ACTIVITY – The required output is the exact run of lines below that opens at the line with "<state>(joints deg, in" and closes at the line with "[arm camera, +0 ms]".

---------- MATERIAL SHOWN

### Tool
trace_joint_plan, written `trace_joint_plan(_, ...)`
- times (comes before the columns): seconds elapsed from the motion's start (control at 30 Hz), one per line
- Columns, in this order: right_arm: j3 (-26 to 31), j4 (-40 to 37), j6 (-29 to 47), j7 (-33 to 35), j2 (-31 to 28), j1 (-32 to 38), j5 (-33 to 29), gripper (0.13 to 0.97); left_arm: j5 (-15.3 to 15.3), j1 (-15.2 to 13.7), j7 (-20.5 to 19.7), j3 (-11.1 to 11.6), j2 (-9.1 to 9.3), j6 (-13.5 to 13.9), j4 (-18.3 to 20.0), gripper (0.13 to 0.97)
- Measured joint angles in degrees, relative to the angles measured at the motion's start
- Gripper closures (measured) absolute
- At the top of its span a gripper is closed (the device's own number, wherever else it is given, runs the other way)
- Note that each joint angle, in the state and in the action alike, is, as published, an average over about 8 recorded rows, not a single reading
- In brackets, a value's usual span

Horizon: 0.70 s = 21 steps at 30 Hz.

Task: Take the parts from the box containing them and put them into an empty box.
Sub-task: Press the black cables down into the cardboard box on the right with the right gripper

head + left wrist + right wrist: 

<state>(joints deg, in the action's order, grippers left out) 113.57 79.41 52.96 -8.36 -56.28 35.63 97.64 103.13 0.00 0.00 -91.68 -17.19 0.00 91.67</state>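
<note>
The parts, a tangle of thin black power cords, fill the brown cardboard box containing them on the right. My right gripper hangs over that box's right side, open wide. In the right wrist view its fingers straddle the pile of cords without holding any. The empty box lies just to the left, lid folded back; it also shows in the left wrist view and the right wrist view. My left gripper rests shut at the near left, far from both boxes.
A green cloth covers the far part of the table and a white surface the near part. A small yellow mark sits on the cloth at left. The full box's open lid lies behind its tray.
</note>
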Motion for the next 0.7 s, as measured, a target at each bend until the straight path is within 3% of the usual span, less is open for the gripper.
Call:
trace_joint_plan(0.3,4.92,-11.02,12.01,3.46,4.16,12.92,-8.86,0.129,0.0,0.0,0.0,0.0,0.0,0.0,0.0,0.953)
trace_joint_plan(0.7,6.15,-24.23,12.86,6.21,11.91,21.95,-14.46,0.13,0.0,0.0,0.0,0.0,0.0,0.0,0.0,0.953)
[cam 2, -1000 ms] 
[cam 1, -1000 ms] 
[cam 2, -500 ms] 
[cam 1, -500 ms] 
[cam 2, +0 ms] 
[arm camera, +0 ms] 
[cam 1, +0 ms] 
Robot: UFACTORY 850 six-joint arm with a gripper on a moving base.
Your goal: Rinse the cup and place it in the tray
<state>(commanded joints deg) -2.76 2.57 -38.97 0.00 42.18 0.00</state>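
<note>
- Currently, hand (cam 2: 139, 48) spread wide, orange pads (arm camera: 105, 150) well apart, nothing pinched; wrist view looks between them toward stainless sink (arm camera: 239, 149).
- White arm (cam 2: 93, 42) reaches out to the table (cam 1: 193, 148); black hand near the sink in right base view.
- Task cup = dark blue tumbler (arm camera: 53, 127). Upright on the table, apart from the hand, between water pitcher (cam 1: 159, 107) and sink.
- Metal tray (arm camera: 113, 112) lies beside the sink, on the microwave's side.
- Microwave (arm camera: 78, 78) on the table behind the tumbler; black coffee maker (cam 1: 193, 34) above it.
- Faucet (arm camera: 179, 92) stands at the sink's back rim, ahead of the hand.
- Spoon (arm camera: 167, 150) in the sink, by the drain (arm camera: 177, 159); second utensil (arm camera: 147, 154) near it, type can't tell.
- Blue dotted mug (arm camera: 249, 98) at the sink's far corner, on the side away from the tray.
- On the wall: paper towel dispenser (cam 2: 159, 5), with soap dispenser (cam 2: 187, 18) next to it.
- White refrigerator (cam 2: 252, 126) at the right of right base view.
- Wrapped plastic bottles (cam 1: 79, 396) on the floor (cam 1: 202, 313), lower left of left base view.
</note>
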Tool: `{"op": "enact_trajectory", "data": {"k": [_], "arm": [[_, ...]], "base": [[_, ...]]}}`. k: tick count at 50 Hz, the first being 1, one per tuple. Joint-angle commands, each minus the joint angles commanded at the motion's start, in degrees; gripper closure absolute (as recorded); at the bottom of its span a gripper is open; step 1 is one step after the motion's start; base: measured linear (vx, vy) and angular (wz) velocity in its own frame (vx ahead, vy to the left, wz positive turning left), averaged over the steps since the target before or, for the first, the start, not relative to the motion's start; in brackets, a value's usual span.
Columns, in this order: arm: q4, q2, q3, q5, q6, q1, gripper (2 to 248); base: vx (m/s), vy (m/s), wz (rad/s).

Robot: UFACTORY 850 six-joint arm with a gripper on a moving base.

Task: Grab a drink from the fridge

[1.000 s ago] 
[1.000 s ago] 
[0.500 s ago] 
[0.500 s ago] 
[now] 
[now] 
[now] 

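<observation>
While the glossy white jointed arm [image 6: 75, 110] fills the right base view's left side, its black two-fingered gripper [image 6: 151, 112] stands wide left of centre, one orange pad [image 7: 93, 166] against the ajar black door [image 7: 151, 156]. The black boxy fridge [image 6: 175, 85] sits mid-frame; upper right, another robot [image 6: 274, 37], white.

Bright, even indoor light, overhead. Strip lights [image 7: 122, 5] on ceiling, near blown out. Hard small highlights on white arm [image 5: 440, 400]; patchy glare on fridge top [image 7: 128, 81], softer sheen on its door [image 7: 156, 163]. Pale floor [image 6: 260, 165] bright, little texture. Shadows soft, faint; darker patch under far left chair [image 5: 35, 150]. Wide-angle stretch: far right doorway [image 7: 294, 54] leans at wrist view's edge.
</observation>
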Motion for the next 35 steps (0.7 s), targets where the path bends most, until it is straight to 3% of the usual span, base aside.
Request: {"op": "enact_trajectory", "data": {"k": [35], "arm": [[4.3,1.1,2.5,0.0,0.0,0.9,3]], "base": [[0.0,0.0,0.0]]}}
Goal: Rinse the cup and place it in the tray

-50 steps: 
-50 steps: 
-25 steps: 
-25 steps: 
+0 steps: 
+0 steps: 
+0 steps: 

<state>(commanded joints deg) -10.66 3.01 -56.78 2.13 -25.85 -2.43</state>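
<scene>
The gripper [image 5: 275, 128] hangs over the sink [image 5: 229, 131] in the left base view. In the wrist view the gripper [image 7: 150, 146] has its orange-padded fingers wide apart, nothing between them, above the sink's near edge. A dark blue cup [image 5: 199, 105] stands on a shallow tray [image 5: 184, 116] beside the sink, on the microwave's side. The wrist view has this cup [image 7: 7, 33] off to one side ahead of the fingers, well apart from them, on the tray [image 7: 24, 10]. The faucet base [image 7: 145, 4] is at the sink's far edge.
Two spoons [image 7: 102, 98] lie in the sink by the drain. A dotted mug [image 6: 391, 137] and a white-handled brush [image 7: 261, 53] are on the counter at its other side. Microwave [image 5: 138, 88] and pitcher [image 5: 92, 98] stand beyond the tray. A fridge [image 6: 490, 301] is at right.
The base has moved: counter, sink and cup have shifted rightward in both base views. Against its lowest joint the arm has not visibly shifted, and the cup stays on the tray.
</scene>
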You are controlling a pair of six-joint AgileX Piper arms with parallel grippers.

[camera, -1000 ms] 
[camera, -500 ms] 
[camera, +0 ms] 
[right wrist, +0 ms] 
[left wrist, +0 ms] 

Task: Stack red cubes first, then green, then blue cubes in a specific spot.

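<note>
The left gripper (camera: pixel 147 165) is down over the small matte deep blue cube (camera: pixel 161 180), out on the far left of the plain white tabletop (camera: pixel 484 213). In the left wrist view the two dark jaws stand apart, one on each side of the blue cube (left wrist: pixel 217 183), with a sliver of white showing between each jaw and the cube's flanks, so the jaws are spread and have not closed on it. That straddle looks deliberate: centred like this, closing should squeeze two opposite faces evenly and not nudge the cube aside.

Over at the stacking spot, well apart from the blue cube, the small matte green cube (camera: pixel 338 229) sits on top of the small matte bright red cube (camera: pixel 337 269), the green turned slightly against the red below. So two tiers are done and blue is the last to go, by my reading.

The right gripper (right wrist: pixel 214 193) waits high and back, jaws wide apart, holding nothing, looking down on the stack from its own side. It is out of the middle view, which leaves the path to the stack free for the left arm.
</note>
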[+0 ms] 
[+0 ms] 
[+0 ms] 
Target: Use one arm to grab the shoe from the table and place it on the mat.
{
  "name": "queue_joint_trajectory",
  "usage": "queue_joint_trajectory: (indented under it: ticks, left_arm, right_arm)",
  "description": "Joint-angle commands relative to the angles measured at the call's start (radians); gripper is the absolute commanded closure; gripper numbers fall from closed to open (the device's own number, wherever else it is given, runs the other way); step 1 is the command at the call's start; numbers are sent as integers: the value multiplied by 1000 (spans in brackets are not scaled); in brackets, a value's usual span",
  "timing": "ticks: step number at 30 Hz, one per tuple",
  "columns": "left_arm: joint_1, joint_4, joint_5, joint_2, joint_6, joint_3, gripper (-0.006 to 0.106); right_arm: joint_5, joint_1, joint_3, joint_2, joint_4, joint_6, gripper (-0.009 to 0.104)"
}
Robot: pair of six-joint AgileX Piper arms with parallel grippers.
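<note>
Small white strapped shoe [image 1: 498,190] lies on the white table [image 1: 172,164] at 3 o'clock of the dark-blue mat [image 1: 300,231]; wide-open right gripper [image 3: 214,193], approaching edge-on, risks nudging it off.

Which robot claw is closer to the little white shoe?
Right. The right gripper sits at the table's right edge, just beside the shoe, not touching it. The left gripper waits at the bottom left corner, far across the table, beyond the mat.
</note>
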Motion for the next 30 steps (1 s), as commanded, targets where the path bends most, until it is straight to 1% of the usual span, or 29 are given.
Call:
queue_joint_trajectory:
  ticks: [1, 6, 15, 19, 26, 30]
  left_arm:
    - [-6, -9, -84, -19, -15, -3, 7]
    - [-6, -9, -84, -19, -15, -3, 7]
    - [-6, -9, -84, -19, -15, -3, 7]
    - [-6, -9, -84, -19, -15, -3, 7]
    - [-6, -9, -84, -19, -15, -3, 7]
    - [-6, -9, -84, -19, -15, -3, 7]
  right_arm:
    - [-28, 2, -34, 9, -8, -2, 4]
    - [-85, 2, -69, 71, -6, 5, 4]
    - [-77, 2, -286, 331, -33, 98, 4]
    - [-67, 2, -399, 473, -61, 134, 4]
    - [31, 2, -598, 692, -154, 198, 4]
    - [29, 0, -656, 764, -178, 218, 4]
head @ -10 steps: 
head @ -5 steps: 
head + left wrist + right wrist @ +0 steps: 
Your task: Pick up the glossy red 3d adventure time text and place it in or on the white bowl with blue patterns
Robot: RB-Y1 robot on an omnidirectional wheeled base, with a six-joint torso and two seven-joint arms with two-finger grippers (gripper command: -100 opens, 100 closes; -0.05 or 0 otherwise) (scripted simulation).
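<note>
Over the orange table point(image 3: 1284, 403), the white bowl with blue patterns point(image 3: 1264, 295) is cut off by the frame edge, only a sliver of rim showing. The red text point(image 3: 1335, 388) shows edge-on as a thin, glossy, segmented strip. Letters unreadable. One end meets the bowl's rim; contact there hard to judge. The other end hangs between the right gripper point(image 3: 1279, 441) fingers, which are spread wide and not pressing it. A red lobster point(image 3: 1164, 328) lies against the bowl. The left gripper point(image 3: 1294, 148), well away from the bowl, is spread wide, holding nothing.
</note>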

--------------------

EXERCISE RESPONSE –
<state>(joints deg, in the action's order, grippers left out) 113.57 79.41 52.96 -8.36 -56.28 35.63 97.64 103.13 0.00 0.00 -91.68 -17.19 0.00 91.67</state>
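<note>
The parts, a tangle of thin black power cords, fill the brown cardboard box containing them on the right. My right gripper hangs over that box's right side, open wide. In the right wrist view its fingers straddle the pile of cords without holding any. The empty box lies just to the left, lid folded back; it also shows in the left wrist view and the right wrist view. My left gripper rests shut at the near left, far from both boxes.
A green cloth covers the far part of the table and a white surface the near part. A small yellow mark sits on the cloth at left. The full box's open lid lies behind its tray.
</note>
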Motion for the next 0.7 s, as measured, a target at each bend until the straight path is within 3% of the usual span, less is open for the gripper.
Call:
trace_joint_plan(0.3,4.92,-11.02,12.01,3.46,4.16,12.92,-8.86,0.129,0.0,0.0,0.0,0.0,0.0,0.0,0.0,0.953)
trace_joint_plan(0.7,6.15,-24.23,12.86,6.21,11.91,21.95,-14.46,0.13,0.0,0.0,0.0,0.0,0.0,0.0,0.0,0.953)
[cam 2, -1000 ms] 
[cam 1, -1000 ms] 
[cam 2, -500 ms] 
[cam 1, -500 ms] 
[cam 2, +0 ms] 
[arm camera, +0 ms] 

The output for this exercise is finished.